**Exercise directions:** Return, from the data below, each line that contains the word "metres".

BEGIN

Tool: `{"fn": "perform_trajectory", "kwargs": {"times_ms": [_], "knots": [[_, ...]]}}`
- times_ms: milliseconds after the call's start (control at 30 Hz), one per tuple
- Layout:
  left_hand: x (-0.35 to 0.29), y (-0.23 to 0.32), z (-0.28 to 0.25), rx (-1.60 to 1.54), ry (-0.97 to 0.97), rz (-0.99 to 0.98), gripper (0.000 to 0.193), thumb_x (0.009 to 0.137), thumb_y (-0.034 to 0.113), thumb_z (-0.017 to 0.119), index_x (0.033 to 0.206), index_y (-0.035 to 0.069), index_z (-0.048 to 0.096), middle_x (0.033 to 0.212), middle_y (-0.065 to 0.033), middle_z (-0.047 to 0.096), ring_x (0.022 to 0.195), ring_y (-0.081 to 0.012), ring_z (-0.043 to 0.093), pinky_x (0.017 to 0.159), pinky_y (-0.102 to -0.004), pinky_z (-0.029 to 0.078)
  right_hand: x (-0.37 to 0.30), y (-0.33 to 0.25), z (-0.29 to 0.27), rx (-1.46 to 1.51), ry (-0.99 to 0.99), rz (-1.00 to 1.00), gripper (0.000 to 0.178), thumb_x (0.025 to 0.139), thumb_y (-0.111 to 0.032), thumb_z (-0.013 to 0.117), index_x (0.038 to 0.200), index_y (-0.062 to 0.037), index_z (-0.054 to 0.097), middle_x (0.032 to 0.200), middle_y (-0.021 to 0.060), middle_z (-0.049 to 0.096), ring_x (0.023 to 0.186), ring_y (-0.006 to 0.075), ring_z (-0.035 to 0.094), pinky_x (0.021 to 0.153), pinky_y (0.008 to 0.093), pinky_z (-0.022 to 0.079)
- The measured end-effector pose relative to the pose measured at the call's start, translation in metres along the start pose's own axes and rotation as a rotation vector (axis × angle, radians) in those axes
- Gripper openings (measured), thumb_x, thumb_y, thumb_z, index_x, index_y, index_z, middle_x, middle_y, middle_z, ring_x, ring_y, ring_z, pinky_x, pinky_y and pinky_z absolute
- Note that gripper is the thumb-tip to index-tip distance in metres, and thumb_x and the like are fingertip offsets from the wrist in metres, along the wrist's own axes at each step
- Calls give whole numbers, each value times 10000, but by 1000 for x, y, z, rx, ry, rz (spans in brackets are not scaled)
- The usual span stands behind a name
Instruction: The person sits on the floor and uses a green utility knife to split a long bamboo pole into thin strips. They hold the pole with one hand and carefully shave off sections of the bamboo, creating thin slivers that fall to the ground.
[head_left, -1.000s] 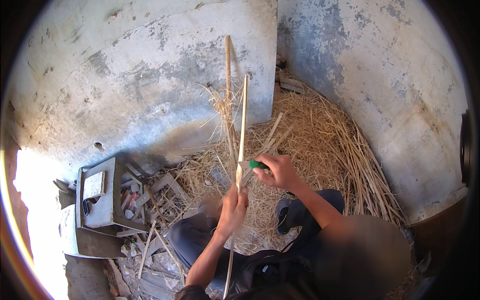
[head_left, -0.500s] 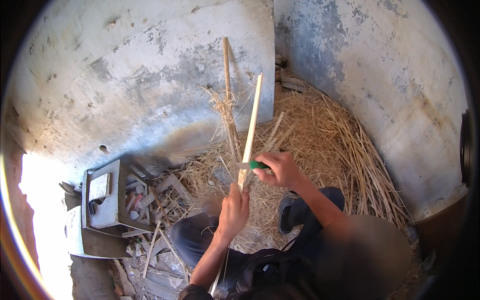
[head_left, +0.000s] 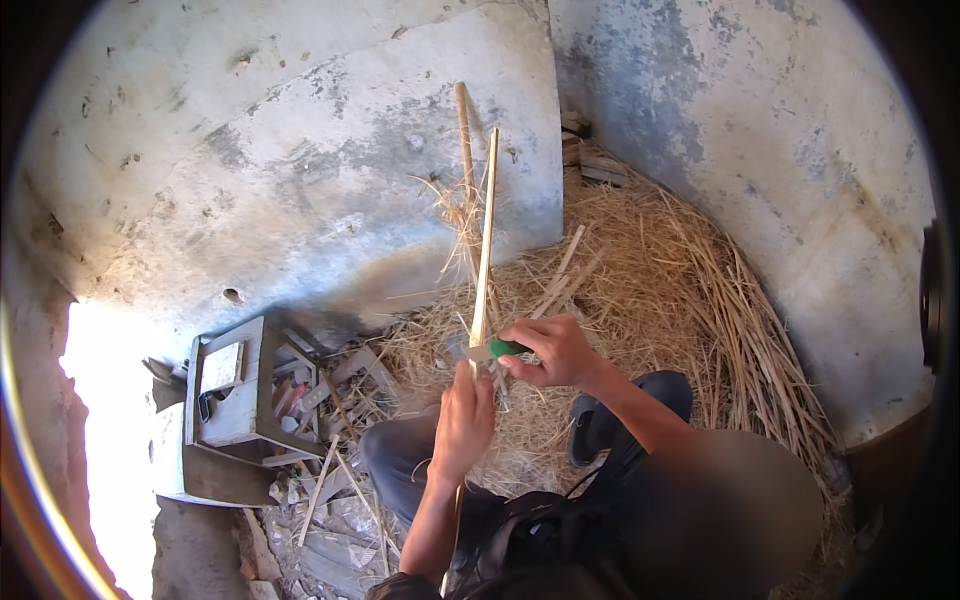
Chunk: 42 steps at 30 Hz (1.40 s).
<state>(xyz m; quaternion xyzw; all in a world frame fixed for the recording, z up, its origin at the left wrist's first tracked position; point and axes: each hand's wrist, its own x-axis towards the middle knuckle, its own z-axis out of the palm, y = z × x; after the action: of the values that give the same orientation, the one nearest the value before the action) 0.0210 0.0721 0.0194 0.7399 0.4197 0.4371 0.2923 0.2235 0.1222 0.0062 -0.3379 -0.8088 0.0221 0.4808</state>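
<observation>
A long pale strip of split wood or bamboo (head_left: pixel 486 230) rises from my left hand (head_left: pixel 462 425), whose fingers are wrapped round its lower part. Its far end leans away toward the wall. My right hand (head_left: pixel 556 350) grips a knife (head_left: pixel 508 348) by its green handle. The short, flat blade lies across the strip, just above my left fingertips. Part of the strip's lower end is hidden by my left hand and forearm; a thin length shows below, beside my leg.
Behind the strip, a stick (head_left: pixel 464 130) tangled with shavings leans on the worn wall (head_left: pixel 330 150). A pile of shavings (head_left: pixel 650 270) and long thin strips (head_left: pixel 765 320) covers the floor to the right. At left stands an old wooden box-like stand (head_left: pixel 232 400) amid scraps.
The knife has moved down the strip, closer to my left hand. The strip's far end has swung left, and it now looks narrower. The whole view has shifted slightly.
</observation>
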Motion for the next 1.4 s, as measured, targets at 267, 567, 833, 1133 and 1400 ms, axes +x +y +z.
{"fn": "perform_trajectory", "kwargs": {"times_ms": [267, 567, 833, 1133, 1400], "knots": [[-19, 15, -8, 13, -66, -163, 164, 1090, 139, 475, 1104, -25, 483, 787, -319, 631, 769, -548, 625, 635, -577, 439, -3, -22, -9, -75, -8, -36, 237, 899, -317, 759, 974, -92, 742, 802, 26, 722, 596, 204, 688, 520, 332, 512], [-56, 34, -4, 114, -219, -216, 195, 1076, 149, 496, 1091, -44, 472, 843, -383, 639, 892, -601, 613, 722, -634, 461, -34, -53, -40, -176, 15, 56, 214, 894, -322, 777, 960, -122, 737, 764, 0, 700, 583, 188, 672, 528, 320, 519], [-78, 41, -6, 181, -284, -52, 184, 1049, 112, 552, 1075, -52, 473, 779, -351, 626, 813, -575, 621, 657, -601, 463, -52, -66, -52, -187, 113, 98, 226, 930, -311, 743, 991, -93, 746, 765, 45, 708, 589, 185, 679, 519, 330, 520], [-133, 19, -5, 207, -453, 19, 215, 936, -5, 612, 1109, -119, 558, 1018, -373, 590, 708, -454, 630, 605, -473, 510, -48, -7, -93, -319, 246, 351, 220, 976, -268, 715, 1044, -60, 740, 841, 78, 764, 641, 172, 732, 541, 311, 552], [-127, 22, -9, 22, -292, -144, 228, 1069, 149, 591, 1057, -53, 486, 606, -267, 552, 607, -512, 595, 527, -547, 443, -30, 12, -79, -370, 261, 169, 260, 991, -300, 692, 1031, -45, 725, 796, 75, 726, 583, 176, 679, 523, 317, 523]]}}
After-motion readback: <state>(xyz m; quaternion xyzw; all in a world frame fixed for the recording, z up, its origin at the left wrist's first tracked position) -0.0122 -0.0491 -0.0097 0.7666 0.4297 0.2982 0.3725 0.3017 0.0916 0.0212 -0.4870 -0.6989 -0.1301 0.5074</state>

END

**Task result:**
- The measured end-effector pose relative to the pose measured at the call's start, translation in metres along the start pose's own axes and rotation as a rotation vector (axis × angle, radians) in those axes
- Note that gripper is the thumb-tip to index-tip distance in metres, and thumb_x and the like are fingertip offsets from the wrist in metres, along the wrist's own axes at each step

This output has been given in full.